§ **Action item**
If a line of the data below holds the string "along", copy it.
--- Records Enclosed Below ---
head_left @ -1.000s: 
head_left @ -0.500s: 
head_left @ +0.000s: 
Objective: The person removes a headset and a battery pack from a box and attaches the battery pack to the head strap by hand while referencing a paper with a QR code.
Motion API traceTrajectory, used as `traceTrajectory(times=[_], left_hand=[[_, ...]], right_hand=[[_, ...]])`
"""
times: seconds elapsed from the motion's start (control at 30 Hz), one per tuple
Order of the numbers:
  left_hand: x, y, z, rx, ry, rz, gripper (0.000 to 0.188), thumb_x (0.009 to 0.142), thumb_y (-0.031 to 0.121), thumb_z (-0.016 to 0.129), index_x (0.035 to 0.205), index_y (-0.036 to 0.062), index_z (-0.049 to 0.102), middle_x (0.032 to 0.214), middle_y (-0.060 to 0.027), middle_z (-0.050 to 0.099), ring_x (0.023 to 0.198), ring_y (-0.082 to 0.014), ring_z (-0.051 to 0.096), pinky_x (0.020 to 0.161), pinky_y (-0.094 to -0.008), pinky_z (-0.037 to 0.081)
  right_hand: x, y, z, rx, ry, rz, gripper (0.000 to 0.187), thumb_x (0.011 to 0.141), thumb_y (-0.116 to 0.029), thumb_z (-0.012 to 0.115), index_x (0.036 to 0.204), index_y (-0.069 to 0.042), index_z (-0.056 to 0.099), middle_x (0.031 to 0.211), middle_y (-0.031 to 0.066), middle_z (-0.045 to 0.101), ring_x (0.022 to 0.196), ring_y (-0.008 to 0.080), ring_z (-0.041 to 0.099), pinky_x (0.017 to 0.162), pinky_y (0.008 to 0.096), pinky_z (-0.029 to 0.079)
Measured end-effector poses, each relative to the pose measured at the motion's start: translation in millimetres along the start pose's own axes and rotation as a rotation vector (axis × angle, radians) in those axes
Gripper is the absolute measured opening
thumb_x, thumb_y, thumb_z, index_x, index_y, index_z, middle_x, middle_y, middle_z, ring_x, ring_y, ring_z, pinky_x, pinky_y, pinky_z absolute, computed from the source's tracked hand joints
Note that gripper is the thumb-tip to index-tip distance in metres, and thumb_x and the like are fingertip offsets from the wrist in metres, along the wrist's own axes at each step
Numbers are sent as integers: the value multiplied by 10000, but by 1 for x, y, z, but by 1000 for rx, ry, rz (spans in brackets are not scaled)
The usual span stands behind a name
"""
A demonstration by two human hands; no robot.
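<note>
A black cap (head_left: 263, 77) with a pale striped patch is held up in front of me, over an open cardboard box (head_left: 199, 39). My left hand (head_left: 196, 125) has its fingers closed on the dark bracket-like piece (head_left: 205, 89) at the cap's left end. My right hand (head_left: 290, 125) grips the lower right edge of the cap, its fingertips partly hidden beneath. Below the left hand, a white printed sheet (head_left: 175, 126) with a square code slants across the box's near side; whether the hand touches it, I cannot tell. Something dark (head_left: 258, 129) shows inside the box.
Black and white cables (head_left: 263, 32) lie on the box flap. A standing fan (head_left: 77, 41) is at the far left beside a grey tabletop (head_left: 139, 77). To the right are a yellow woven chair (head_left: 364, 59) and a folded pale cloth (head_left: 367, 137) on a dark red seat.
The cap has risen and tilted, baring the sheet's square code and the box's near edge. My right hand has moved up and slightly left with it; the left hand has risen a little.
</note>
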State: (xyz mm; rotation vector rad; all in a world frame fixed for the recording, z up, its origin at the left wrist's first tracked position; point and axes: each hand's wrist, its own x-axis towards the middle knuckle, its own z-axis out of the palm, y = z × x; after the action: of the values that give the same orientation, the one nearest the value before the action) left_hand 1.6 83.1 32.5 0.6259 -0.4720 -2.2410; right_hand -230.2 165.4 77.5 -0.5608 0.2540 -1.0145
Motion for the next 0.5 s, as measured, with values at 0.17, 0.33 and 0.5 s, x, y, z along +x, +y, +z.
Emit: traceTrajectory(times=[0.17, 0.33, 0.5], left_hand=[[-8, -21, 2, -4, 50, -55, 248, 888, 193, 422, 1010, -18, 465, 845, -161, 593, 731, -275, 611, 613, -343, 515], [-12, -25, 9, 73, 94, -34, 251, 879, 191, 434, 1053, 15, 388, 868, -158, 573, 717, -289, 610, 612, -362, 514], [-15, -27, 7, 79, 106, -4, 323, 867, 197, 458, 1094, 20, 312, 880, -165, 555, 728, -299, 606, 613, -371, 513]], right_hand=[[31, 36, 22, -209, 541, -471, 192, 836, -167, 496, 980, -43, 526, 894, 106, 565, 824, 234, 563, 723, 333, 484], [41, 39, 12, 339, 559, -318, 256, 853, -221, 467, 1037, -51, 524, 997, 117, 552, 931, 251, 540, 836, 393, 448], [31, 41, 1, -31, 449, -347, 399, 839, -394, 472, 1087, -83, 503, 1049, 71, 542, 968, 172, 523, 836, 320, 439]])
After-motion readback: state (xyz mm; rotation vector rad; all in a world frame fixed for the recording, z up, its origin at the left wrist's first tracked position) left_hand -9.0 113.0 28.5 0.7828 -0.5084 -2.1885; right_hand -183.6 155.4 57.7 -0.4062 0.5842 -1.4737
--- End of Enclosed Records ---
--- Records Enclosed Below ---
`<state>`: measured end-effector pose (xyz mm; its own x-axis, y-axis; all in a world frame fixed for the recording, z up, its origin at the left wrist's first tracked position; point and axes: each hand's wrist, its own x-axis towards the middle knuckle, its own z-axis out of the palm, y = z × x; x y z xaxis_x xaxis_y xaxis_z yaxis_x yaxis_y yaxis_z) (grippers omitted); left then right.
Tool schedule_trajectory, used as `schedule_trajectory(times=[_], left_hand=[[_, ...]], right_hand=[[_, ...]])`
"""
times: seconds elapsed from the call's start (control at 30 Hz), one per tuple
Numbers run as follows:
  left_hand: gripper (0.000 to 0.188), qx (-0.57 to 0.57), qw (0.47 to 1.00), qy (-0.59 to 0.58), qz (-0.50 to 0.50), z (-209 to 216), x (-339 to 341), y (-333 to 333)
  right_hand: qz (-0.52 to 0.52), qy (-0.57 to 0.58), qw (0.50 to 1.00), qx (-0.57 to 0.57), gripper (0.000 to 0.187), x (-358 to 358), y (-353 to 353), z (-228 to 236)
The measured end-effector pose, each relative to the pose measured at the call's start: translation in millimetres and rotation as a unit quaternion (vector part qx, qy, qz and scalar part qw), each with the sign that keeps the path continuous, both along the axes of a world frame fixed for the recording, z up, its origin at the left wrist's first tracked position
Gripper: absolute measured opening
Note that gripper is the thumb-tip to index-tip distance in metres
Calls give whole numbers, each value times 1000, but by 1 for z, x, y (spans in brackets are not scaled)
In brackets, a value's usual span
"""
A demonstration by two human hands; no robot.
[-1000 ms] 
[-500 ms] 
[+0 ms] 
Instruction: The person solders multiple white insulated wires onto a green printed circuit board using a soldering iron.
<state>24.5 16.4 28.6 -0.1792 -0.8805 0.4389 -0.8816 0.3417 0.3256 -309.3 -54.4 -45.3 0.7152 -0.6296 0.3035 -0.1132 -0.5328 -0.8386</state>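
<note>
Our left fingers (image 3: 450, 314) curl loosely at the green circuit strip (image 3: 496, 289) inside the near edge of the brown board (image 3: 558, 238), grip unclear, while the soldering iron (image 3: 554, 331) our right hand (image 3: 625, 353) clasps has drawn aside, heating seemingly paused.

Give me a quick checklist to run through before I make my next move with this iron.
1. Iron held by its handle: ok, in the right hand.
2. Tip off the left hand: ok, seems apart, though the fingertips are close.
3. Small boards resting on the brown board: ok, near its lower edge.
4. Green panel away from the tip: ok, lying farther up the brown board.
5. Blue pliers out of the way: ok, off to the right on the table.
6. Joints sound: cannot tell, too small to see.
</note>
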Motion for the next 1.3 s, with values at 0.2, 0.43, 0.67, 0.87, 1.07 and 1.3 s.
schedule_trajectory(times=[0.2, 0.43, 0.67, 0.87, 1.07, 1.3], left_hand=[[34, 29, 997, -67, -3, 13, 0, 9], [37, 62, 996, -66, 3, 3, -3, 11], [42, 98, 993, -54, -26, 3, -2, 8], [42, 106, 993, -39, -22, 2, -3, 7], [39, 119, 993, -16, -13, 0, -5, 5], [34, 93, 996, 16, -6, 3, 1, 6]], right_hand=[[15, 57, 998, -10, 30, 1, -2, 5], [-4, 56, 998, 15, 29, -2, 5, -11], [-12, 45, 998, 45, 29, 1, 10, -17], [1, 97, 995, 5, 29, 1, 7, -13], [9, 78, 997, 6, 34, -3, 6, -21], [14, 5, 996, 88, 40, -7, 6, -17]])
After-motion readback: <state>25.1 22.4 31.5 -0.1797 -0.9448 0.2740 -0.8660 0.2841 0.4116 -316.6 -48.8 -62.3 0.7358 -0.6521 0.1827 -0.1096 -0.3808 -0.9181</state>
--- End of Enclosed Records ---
§ **Result for this task**
Measured end-effector poses, each relative to the pose measured at the motion's start: translation in millimetres along the start pose's own axes and rotation as a rotation vector (axis × angle, radians) in those axes
Note that gripper is the thumb-tip to index-tip distance in metres, and thumb_x and the like are fingertip offsets from the wrist in metres, along the wrist's own axes at each step
Motion for the next 0.5 s, as measured, with values at 0.17, 0.33 and 0.5 s, x, y, z along +x, +y, +z.
The measured end-effector pose, each relative to the pose measured at the call's start: translation in millimetres and rotation as a unit quaternion (vector part qx, qy, qz and scalar part qw), each with the sign that keeps the path continuous, both along the axes of a world frame fixed for the recording, z up, its origin at the left wrist's first tracked position

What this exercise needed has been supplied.